Look at each line of the records and count those with "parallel" in them. Please answer with the count alone.

*** Raw data ***

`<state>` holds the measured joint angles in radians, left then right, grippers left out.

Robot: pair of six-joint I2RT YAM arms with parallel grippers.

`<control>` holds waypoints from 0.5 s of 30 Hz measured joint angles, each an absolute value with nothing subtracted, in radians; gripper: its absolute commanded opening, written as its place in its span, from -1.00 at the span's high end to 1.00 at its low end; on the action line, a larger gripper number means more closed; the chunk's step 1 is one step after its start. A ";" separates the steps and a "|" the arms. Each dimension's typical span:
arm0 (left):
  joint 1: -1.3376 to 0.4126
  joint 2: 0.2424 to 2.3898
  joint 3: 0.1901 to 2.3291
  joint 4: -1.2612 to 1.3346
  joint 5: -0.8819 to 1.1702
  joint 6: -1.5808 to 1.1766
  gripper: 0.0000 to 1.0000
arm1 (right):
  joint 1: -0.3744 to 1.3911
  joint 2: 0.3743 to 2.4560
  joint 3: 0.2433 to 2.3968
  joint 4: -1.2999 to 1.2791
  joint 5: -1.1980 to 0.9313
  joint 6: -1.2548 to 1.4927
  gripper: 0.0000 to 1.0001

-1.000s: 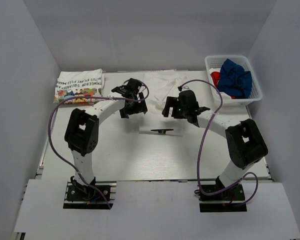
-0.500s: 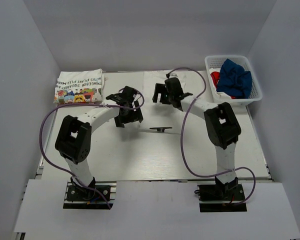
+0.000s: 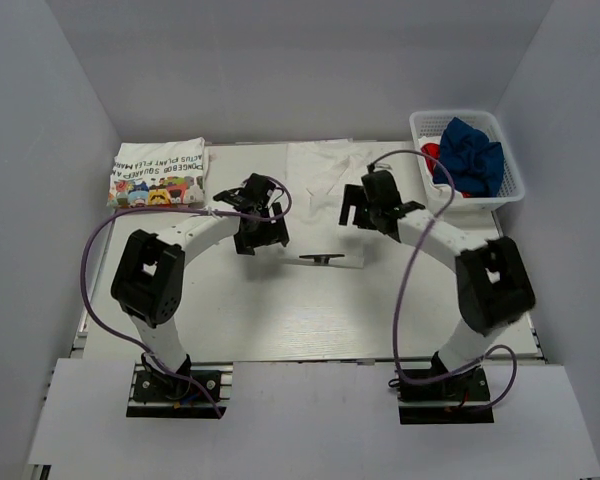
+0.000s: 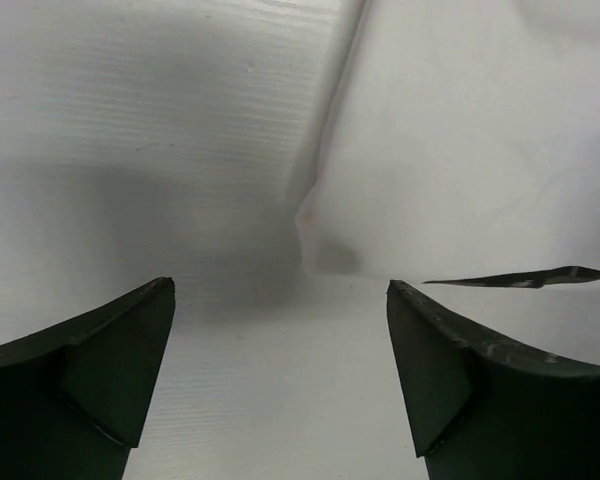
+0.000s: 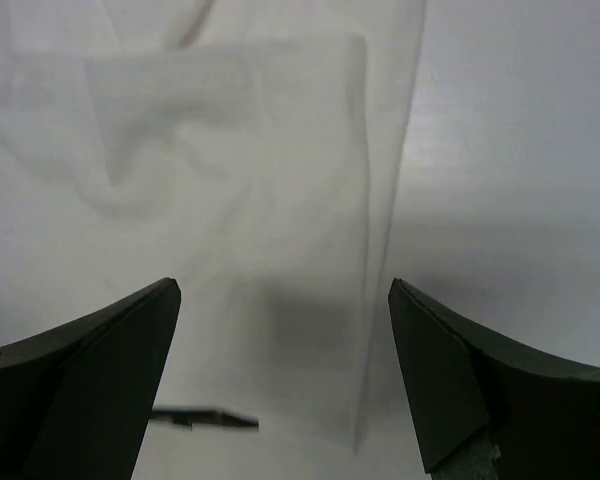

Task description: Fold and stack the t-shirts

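Observation:
A plain white t-shirt [image 3: 320, 195] lies folded into a long strip at the middle back of the table, with a thin black mark [image 3: 321, 259] near its front edge. My left gripper [image 3: 259, 237] is open and empty, just left of the shirt's front left corner [image 4: 325, 235]. My right gripper [image 3: 366, 206] is open and empty above the shirt's right edge [image 5: 380, 250]. The shirt also shows in the left wrist view [image 4: 460, 150] and the right wrist view [image 5: 230, 200]. A folded white tee with colourful print [image 3: 158, 172] lies at the back left.
A white lattice basket [image 3: 510, 185] at the back right holds a navy tee [image 3: 470, 152] and a bit of red cloth [image 3: 431, 154]. White walls close in the table [image 3: 230, 300] on three sides. Purple cables loop off both arms.
My right gripper swung left and toward the back, then came back to the right over the shirt's right edge. My left gripper has hardly moved. Both stay open.

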<state>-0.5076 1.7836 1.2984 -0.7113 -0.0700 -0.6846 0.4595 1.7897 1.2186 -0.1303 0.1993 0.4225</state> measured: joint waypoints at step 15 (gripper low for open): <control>-0.506 1.867 1.206 -0.550 0.052 -0.628 -0.17 | 0.458 1.411 0.767 -0.142 0.049 0.595 -0.81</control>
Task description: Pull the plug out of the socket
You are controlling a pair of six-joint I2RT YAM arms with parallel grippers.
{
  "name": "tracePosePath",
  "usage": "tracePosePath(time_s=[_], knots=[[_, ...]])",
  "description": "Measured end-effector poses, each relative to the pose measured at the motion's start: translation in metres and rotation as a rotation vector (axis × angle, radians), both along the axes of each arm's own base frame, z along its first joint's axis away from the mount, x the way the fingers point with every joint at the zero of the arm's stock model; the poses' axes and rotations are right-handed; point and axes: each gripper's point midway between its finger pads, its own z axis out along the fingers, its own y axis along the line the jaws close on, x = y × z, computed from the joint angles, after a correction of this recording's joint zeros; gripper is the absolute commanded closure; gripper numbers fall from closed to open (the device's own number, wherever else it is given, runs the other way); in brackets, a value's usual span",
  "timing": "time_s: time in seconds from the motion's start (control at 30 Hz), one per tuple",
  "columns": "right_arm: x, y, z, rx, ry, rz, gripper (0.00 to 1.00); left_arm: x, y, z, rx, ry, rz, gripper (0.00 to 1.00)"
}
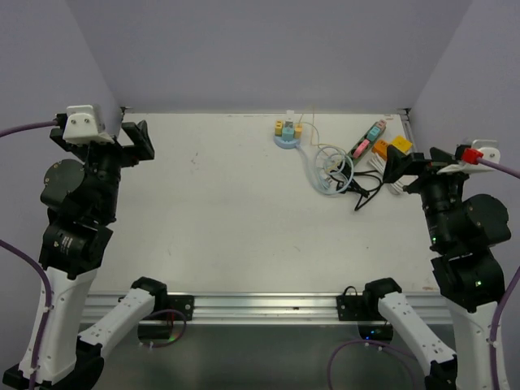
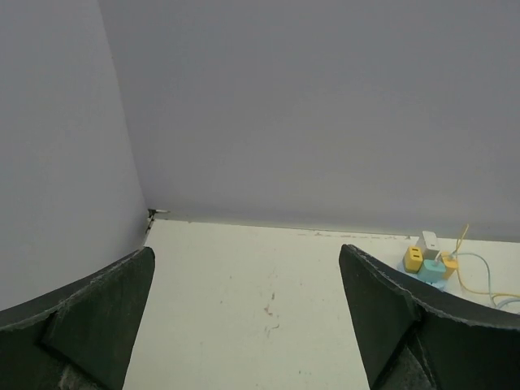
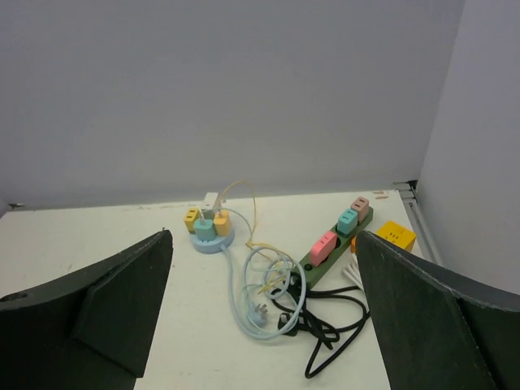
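Worktop (image 1: 244,227): white, with grey walls around it. All the things sit near its far right corner.
Left tool (image 1: 136,140): up in the air over the far left side. Its two fingers are spread as wide as they go. It holds nothing and touches nothing.
Right tool (image 1: 398,168): up in the air at the right side, near the things. Its fingers are spread wide too, and it holds nothing.
Green power strip (image 3: 335,237): lies slanted. A pink plug (image 3: 322,246), a teal plug (image 3: 348,220) and a second pink plug (image 3: 359,205) sit in it.
Round blue socket (image 3: 213,240): left of the strip, well apart from both tools. Yellow plugs (image 3: 192,218) and a small teal plug (image 3: 204,229) are stuck in it.
Light blue cable (image 3: 231,284): runs from the round socket and loops in front of the strip.
Black cable (image 3: 313,329): tangled beside the loops.
Yellow block (image 3: 396,236): just right of the strip.
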Motion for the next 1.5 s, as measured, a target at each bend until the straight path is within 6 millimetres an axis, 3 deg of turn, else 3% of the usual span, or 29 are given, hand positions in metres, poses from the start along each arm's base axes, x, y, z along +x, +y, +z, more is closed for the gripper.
tracePosePath(time_s=[0.27,0.43,0.63,0.73,0.87,1.03,1.2,1.33,1.5], knots=[[0.017,0.014,-0.020,0.001,0.070,0.052,0.01,0.006,-0.004,-0.011,-0.001,0.017,-0.011,0.00],[0.051,0.035,-0.048,0.021,0.191,0.113,0.01,0.014,-0.009,-0.033,-0.011,0.065,-0.025,0.00],[0.111,0.069,-0.119,0.079,0.449,0.176,0.01,0.023,-0.019,-0.069,-0.037,0.144,-0.050,0.00],[0.143,0.087,-0.171,0.098,0.621,0.204,0.01,0.028,-0.025,-0.095,-0.051,0.205,-0.067,0.00],[0.179,0.108,-0.240,0.102,0.815,0.237,0.21,0.034,-0.033,-0.132,-0.070,0.303,-0.084,0.00],[0.214,0.127,-0.311,0.074,0.960,0.252,0.30,0.034,-0.039,-0.163,-0.088,0.392,-0.098,0.00],[0.251,0.140,-0.349,0.044,1.001,0.254,0.40,0.031,-0.043,-0.176,-0.122,0.433,-0.109,0.00],[0.280,0.145,-0.370,0.030,1.004,0.236,0.41,0.029,-0.045,-0.180,-0.143,0.446,-0.115,0.00],[0.292,0.147,-0.405,0.018,1.051,0.222,0.46,0.023,-0.044,-0.185,-0.161,0.467,-0.111,0.00]])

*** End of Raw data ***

Answer below: 2